WHAT YOU HAVE TO DO - Reading the listing below, count the lines that contain the word "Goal" and give that count alone.

*** EXTRACTED MATERIAL Section Begins ***

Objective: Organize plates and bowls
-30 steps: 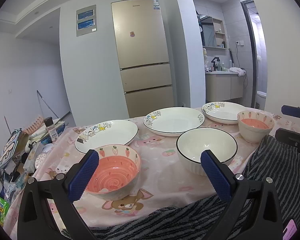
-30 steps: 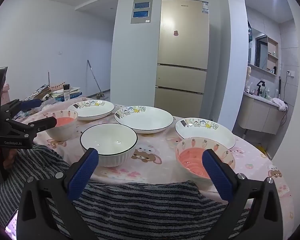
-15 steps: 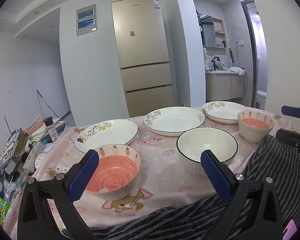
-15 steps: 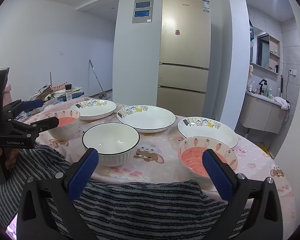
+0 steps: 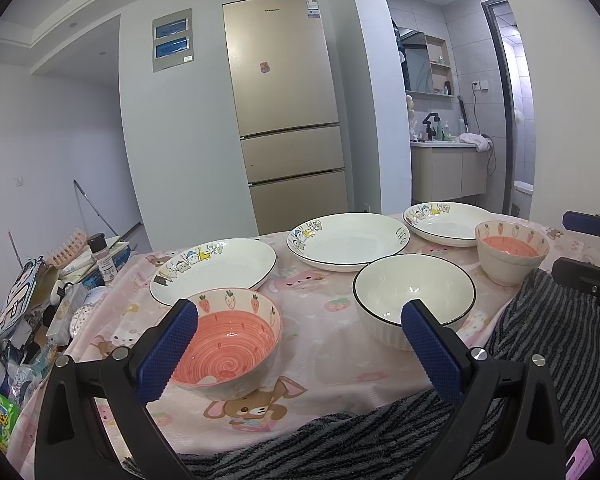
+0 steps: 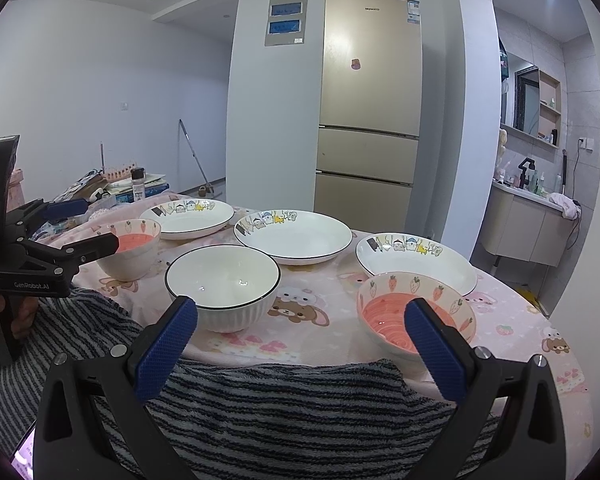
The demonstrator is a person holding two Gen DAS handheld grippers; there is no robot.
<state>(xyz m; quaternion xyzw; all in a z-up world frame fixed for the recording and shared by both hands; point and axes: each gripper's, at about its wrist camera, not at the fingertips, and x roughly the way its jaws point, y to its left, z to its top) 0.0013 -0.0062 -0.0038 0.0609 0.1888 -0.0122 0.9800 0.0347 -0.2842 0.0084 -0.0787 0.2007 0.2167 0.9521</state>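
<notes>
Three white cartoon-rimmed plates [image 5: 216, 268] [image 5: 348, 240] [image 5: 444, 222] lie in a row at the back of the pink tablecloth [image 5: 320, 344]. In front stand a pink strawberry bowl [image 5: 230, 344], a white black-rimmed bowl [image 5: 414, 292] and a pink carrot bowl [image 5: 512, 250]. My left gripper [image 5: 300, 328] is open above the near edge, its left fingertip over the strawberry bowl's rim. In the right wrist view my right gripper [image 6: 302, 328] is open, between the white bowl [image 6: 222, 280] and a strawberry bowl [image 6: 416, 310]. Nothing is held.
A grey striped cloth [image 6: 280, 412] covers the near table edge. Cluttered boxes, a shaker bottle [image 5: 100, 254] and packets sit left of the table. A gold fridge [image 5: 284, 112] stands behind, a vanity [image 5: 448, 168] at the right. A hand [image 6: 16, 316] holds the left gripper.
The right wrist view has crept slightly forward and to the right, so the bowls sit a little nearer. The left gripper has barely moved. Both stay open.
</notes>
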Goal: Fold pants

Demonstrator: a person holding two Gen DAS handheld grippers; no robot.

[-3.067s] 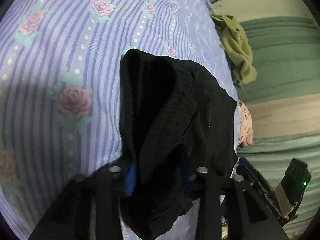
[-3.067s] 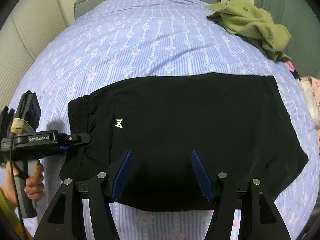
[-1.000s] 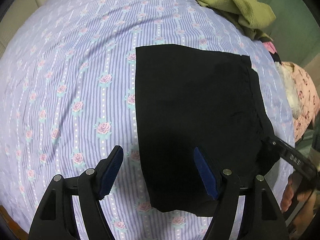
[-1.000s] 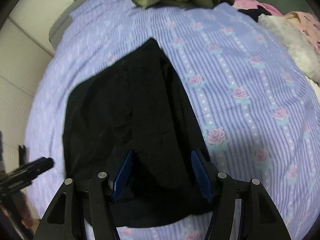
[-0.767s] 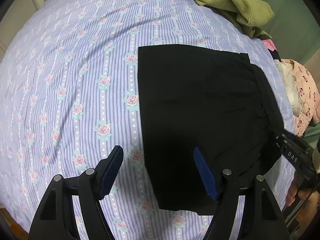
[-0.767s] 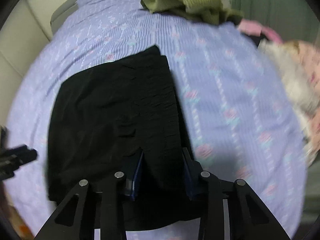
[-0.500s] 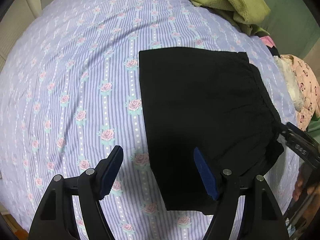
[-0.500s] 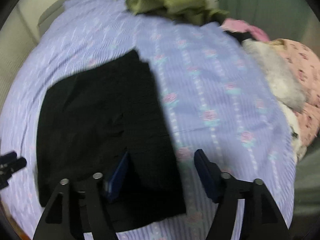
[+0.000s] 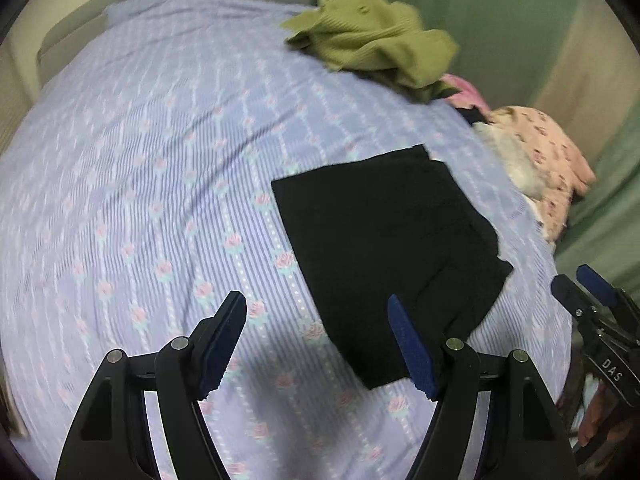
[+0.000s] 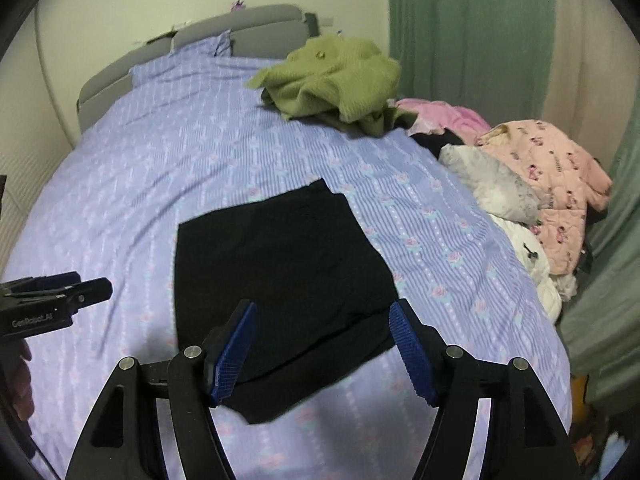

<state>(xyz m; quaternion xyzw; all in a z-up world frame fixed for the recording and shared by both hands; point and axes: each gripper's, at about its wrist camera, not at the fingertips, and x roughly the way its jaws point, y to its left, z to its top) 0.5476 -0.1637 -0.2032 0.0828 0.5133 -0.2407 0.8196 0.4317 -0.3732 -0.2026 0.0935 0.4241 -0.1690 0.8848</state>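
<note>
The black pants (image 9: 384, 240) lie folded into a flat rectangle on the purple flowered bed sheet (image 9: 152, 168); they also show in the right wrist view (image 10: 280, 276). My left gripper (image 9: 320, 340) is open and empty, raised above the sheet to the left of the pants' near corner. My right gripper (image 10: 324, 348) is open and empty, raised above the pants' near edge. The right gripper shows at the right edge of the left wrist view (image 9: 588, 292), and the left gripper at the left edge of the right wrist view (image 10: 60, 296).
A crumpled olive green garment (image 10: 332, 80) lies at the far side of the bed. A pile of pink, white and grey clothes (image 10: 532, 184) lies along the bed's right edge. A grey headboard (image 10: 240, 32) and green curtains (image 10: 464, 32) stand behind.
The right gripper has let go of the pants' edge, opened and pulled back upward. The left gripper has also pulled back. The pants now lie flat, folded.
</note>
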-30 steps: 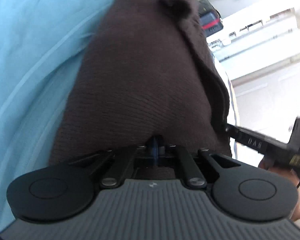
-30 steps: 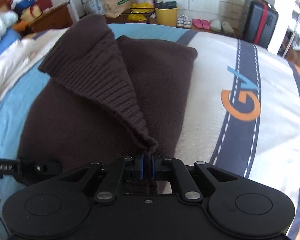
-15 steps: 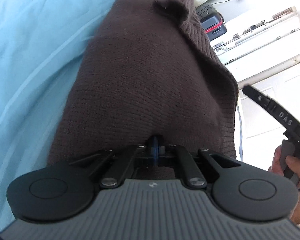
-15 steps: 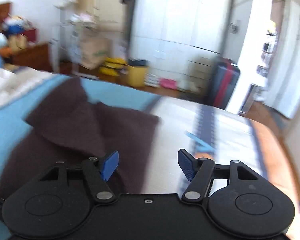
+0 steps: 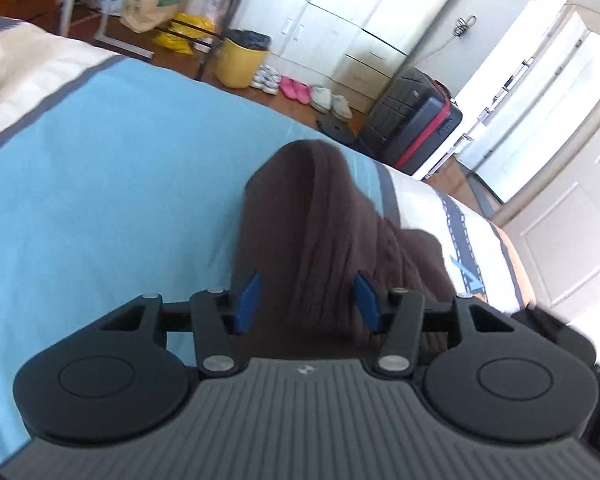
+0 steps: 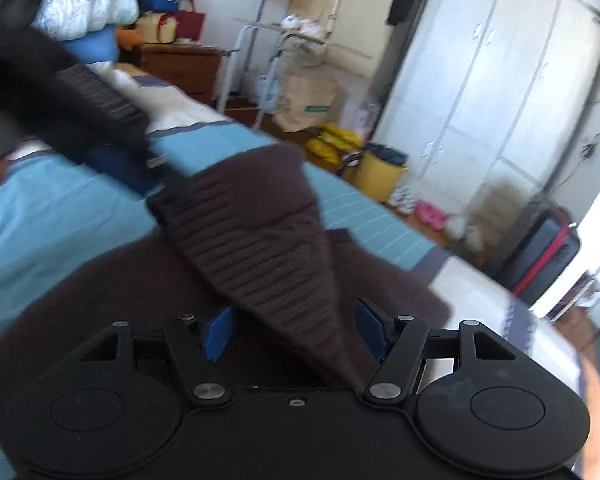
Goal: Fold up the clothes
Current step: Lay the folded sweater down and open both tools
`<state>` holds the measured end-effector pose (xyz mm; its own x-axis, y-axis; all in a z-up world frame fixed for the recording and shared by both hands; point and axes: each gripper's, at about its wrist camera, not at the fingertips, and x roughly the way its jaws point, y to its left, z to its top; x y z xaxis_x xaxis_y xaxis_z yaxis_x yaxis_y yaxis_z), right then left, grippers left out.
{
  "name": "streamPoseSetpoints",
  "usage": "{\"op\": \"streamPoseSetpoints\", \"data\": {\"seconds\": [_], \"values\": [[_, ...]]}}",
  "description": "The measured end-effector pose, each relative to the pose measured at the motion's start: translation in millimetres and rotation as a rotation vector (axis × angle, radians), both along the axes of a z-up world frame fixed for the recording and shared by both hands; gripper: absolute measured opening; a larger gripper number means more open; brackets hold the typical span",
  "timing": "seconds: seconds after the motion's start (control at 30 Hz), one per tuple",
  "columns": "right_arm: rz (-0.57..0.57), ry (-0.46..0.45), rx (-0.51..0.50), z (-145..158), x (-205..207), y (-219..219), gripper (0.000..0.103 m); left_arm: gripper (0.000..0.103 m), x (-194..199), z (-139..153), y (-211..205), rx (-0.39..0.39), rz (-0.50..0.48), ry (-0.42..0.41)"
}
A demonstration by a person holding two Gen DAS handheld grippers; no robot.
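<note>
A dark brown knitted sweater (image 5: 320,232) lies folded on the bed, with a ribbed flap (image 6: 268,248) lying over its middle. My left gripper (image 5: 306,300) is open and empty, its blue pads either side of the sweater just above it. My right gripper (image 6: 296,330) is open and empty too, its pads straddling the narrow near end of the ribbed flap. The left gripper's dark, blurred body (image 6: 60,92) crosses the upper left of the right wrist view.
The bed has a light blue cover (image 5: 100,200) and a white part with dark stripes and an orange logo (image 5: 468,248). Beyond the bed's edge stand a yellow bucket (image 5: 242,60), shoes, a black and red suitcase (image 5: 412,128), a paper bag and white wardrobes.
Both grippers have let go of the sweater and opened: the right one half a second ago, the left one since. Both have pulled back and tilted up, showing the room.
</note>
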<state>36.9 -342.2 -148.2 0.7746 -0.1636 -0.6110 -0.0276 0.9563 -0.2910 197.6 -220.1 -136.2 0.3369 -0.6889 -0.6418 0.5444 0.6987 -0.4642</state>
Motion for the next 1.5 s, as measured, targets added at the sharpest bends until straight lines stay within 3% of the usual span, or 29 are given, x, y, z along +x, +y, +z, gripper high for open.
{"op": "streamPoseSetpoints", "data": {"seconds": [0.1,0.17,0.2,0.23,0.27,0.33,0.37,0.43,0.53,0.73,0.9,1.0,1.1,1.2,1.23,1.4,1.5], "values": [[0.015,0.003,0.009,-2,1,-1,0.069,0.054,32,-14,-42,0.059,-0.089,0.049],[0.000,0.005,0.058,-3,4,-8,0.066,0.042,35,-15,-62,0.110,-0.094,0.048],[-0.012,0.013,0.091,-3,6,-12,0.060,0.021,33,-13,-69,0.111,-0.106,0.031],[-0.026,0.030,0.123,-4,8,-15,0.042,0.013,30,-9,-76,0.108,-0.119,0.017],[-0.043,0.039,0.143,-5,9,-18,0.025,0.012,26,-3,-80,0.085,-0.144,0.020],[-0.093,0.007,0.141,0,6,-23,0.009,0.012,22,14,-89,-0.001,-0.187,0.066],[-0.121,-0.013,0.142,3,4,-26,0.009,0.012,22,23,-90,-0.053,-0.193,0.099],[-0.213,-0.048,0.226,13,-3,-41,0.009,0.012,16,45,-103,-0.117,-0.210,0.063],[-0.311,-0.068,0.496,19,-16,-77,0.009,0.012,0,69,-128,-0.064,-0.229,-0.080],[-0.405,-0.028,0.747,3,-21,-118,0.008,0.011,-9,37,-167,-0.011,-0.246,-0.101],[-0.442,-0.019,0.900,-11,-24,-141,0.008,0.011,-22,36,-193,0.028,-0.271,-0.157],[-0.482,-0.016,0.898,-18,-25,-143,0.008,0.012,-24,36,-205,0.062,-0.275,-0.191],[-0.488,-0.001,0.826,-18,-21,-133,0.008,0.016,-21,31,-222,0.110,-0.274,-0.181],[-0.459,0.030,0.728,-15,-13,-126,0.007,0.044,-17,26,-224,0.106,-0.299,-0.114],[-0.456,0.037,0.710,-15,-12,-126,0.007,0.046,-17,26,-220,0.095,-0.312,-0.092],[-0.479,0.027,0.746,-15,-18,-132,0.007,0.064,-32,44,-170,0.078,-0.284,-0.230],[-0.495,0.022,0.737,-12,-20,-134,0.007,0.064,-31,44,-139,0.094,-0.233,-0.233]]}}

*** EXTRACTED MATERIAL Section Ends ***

WRITTEN SOLUTION - 2